A loss of trust in financial services is problematic for several reasons. Trust helps the functioning of the financial system, which positively impacts the real economy. With trust, less effort is expended on “keeping tabs, so systems can run more efficiently,” and transaction costs are reduced.  There is less of a chance of bank runs and capital is allocated more efficiently.

While all three forms of trust can and have been broken in recent history, the most common breach of trust occurs in an agency relationship. An agency relationship is a contract where “one or more persons (the principal(s)) engage another person (the agent) to perform some service on their behalf, which involves delegating some decision making authority to the agent.”  Unfortunately, “there is a good reason to believe the agent will not always act in the best interest of the principle,” if both parties are utility maximizers.1

Agents in financial firms are particularly well placed to maximize their own utility because of asymmetric information, moral hazard and complexity inherent in the financial system. In fact, financial firms exist, in part, because of asymmetric information. Financial agents, be it investment advisors, fund managers or bankers, are employed to utilize this superior information on behalf of the consumer. Agency relationships are fraught with moral hazard, as the agent is not typically responsible for the costs associated with risk taking. The complexity of the financial system is, in part, is what makes agents able to maximize in this way. Together, these three issues create a severe principal-agent problem.

How can regulators help bring trust back into financial services? You can’t, really. Trust develops slowly but surely over time.
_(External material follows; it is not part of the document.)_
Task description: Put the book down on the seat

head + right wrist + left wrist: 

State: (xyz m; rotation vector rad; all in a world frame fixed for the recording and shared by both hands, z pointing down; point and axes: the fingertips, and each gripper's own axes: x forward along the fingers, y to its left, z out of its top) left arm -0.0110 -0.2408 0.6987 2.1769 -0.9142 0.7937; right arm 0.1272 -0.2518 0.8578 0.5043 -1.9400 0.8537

But, here are some recommendations to develop and maintain trust into the future.

  1. Increase transparency
  2. Principles over rules based regulation
  3. Increase competition in the financial sector while reducing switching costs (consider portability of account numbers)
  4. Only allow certain products that meet risk requirements
  5. Criminalise breeches of trust
  6. Increase financial literacy

Some of these are already occuring, or at least there are movements in this direction. After LIBOR, for instance, criminal charges are being levied against perpetrators. Think tanks and educational instituitions are attempting to encourage literacy. But, its not enough.